2. What are the key laws related to Social Security?
Ans. The key laws related to Social Security include the Social Security Act of 1935, which established the program, and subsequent amendments such as the Social Security Amendments of 1965, which introduced Medicare, and the Social Security Amendments of 1972, which expanded benefits for disabled individuals.
3. How does Social Security work?
Ans. Social Security works by collecting taxes from current workers, which are then used to pay benefits to eligible individuals. The amount of benefits received is based on the individual's earnings history and the age at which they choose to start receiving benefits. The program also provides benefits to dependents of eligible individuals.
4. Who is eligible for Social Security benefits?

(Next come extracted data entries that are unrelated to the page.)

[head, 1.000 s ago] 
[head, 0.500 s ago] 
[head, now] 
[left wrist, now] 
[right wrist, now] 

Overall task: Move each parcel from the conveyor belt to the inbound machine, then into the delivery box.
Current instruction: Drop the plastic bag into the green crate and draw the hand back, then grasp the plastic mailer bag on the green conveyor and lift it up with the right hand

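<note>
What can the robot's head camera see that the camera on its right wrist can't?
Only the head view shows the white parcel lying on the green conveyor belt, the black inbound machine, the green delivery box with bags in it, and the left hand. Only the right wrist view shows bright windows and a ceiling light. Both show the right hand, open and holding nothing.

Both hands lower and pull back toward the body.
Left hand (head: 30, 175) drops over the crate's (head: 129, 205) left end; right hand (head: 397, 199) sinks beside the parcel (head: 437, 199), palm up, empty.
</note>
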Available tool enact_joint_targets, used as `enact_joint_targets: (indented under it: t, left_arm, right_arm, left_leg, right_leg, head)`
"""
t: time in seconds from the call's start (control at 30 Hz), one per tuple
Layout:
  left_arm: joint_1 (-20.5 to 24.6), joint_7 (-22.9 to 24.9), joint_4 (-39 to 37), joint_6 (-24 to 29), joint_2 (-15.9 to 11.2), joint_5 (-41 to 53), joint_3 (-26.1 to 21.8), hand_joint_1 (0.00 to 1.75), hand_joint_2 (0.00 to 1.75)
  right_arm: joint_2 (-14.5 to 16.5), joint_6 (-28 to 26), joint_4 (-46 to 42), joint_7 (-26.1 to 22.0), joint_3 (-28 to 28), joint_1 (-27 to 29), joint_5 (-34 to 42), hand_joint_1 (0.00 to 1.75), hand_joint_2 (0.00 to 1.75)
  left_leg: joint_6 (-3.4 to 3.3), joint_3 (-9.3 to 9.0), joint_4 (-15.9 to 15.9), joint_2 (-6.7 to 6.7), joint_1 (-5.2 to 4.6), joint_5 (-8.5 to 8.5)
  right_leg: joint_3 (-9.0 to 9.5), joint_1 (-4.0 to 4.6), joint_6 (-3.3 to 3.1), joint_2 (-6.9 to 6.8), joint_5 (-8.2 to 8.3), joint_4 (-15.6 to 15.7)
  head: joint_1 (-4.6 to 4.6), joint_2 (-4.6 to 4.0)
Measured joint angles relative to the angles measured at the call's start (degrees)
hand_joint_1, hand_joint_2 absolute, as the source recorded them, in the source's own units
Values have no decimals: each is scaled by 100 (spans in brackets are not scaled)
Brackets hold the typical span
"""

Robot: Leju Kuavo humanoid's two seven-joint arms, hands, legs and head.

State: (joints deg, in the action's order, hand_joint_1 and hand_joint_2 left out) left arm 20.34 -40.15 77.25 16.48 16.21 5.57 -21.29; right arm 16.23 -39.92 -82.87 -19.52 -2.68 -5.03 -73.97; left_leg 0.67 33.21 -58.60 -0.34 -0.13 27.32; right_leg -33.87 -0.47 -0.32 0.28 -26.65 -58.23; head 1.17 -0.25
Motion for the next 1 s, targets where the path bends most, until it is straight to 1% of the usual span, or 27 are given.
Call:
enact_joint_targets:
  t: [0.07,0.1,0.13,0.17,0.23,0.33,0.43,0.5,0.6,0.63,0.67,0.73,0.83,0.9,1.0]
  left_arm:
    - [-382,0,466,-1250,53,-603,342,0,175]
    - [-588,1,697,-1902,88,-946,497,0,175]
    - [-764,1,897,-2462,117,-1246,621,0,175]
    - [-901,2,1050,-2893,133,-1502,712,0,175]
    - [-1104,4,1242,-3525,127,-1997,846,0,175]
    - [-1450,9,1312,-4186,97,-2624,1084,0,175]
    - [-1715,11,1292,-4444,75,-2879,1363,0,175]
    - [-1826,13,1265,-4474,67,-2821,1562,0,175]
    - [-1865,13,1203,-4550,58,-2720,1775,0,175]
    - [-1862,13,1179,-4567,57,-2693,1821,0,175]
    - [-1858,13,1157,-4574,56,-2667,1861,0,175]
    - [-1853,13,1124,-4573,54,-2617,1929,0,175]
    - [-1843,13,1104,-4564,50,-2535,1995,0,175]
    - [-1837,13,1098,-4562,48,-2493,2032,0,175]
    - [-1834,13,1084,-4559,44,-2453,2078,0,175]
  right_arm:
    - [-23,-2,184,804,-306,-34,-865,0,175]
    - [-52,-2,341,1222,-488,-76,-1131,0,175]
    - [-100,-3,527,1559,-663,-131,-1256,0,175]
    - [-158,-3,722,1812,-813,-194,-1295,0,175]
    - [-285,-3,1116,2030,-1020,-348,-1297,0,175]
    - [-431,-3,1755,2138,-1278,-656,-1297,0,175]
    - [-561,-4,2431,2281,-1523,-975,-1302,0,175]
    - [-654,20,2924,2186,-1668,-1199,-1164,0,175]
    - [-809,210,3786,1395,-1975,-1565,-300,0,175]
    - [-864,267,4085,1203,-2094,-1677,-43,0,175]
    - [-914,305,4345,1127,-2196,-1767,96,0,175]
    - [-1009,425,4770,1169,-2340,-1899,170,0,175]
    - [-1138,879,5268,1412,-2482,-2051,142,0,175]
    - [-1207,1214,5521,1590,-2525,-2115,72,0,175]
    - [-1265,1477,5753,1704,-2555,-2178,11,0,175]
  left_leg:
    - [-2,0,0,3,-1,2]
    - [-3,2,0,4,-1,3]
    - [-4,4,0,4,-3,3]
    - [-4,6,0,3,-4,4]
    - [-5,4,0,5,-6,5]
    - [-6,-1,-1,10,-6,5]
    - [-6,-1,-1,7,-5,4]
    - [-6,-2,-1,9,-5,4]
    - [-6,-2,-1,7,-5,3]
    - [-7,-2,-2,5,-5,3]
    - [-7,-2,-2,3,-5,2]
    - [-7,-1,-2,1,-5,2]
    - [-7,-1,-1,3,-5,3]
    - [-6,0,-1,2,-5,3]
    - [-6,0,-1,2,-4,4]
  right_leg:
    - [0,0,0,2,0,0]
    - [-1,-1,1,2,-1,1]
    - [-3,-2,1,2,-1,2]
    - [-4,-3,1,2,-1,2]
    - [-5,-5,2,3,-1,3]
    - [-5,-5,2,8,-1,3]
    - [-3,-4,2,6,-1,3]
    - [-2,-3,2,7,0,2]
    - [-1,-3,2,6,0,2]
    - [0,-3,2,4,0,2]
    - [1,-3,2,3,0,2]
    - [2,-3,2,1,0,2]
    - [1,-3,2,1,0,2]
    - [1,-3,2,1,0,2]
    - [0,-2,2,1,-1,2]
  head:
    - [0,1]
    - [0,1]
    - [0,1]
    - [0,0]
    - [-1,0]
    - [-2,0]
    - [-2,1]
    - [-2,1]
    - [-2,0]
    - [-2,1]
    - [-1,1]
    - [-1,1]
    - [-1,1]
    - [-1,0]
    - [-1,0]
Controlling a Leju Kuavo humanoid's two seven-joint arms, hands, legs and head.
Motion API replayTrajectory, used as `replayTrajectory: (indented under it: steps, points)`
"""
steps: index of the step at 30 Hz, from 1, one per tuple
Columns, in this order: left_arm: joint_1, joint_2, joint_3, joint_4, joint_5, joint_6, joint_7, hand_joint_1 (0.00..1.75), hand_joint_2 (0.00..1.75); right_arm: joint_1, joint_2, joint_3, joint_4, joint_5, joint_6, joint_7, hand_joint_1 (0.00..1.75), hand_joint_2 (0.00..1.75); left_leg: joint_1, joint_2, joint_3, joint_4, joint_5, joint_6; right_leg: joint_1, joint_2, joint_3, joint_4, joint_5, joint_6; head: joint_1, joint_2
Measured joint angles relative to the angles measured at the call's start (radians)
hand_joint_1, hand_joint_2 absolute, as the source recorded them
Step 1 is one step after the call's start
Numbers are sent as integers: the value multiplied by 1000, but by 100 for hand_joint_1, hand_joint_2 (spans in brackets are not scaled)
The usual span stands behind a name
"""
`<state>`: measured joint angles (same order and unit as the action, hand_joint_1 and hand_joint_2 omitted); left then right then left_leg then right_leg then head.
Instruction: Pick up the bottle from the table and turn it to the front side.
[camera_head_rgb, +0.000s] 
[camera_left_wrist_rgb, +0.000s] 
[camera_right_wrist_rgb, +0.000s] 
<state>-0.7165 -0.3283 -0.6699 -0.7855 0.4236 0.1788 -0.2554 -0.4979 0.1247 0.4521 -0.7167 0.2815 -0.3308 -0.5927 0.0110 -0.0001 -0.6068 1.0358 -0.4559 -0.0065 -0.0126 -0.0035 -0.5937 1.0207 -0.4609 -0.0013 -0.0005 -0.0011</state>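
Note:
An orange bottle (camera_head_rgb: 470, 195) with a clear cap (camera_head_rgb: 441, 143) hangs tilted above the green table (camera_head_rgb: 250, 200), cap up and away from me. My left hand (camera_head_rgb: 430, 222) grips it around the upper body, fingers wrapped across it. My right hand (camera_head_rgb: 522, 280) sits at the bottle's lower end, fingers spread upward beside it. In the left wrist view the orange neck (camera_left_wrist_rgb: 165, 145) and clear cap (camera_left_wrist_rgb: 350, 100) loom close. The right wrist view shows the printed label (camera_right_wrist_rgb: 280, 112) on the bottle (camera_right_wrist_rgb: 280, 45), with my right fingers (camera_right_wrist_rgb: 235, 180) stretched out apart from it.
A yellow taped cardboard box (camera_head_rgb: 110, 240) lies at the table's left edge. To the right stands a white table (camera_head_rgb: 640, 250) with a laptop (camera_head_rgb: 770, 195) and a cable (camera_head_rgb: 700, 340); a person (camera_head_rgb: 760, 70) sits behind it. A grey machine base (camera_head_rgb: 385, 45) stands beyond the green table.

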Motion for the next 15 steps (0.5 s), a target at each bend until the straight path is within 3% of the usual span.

Ans. Eligibility for Social Security benefits is generally based on an individual's work history and contributions to the program through payroll taxes. In general, individuals who have worked and paid Social Security taxes for a certain number of years are eligible for retirement benefits. Disabled individuals and the dependents of eligible individuals may also be eligible for benefits.
5. Are Social Security benefits taxable?
Ans. Social Security benefits can be taxable depending on an individual's total income. If an individual's income exceeds a certain threshold, up to 85% of their Social Security benefits may be subject to federal income taxes. However, not all states tax Social Security benefits, so it is important to consider state tax laws as well.